Given data:
[Start of Attachment]
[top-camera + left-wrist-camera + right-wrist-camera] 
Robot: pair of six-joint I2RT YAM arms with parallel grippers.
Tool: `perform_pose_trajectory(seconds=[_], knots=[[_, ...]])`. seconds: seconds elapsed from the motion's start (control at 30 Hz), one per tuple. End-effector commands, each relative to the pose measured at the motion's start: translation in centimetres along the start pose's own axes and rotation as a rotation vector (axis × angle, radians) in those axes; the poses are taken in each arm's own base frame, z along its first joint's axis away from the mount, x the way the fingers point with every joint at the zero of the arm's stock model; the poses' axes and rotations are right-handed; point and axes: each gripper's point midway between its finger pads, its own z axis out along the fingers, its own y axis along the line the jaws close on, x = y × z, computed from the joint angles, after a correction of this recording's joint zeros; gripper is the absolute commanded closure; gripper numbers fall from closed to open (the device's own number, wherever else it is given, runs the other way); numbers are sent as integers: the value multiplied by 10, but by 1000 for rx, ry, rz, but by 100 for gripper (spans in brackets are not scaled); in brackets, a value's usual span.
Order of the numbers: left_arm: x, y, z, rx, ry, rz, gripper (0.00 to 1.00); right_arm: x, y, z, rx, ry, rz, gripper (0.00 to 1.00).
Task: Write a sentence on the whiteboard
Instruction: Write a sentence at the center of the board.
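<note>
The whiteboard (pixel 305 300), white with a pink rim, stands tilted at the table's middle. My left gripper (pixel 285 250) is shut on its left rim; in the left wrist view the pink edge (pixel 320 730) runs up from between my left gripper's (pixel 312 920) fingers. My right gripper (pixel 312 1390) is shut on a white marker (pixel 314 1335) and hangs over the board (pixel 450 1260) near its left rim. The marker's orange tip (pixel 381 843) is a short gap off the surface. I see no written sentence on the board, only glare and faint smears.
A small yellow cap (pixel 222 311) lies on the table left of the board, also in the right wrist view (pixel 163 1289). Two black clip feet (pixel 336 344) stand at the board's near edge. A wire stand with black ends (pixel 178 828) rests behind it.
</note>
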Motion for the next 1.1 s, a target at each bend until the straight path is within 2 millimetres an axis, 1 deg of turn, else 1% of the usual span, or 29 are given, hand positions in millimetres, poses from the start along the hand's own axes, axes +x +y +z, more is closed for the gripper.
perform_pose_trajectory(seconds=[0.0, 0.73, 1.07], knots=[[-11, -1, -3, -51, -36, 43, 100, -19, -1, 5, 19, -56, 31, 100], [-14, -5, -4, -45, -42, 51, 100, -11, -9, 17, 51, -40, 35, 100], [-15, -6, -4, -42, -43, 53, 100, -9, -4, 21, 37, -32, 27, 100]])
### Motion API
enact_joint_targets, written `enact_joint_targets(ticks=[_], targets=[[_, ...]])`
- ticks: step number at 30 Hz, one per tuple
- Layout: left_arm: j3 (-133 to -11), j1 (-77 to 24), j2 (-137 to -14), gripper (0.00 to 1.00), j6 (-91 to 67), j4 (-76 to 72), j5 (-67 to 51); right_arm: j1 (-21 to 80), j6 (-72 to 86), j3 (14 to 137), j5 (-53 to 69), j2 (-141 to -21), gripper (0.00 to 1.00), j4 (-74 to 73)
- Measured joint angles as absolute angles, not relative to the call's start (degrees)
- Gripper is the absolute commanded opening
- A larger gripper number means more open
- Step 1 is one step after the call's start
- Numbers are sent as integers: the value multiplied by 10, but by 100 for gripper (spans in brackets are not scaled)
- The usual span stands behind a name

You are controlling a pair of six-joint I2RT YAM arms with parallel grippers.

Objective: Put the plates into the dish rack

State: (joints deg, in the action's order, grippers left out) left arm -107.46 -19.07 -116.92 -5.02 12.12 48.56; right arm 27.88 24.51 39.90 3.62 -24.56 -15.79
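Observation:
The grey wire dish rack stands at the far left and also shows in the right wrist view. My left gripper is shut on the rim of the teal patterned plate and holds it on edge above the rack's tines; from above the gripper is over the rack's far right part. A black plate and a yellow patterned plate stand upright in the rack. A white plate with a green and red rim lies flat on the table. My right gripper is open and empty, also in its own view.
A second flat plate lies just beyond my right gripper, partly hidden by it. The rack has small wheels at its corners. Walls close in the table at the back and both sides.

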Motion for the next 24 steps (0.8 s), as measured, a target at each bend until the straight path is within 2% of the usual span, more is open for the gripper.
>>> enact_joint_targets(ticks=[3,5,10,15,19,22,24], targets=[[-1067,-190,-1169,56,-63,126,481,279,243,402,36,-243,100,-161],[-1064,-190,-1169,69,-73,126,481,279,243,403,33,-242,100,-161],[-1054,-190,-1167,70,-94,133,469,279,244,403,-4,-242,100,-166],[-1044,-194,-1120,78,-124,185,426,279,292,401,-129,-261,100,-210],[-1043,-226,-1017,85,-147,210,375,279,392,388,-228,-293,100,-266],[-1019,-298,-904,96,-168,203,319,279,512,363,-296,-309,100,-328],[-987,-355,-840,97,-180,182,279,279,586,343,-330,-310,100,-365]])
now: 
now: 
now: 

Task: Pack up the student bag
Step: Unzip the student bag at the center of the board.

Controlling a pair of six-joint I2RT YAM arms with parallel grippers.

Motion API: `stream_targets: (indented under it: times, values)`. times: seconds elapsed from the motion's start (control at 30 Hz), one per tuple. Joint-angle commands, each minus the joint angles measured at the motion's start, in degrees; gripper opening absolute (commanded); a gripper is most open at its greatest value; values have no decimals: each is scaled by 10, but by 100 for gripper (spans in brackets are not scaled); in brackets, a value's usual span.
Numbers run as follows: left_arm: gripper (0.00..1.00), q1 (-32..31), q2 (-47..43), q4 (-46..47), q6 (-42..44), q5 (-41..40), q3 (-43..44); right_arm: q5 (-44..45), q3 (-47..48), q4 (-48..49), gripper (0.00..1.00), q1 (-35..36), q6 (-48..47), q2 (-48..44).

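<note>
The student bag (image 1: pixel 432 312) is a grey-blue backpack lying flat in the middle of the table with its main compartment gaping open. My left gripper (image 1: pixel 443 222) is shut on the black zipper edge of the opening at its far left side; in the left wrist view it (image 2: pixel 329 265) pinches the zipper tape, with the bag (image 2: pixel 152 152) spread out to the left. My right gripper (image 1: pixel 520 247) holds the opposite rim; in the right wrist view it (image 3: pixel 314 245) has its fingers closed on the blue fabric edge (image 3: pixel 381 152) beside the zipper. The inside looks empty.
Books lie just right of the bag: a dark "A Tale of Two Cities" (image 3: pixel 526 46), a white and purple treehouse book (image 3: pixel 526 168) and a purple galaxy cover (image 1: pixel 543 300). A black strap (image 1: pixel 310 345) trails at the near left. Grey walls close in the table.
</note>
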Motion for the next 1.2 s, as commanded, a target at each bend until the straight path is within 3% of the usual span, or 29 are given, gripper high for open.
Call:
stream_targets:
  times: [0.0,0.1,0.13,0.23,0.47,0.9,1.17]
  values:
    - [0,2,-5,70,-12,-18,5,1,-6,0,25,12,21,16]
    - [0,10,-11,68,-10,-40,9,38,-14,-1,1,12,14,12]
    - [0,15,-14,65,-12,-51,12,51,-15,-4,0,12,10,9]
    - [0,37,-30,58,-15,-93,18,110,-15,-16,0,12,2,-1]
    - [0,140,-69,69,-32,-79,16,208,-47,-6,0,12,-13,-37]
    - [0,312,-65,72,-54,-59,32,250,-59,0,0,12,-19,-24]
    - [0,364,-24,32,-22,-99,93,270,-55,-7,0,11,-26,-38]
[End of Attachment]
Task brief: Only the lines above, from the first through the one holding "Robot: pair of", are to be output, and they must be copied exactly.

Task output:
[top-camera + left-wrist-camera + right-wrist-camera] 
Robot: pair of six-joint I2RT YAM arms with parallel grippers.

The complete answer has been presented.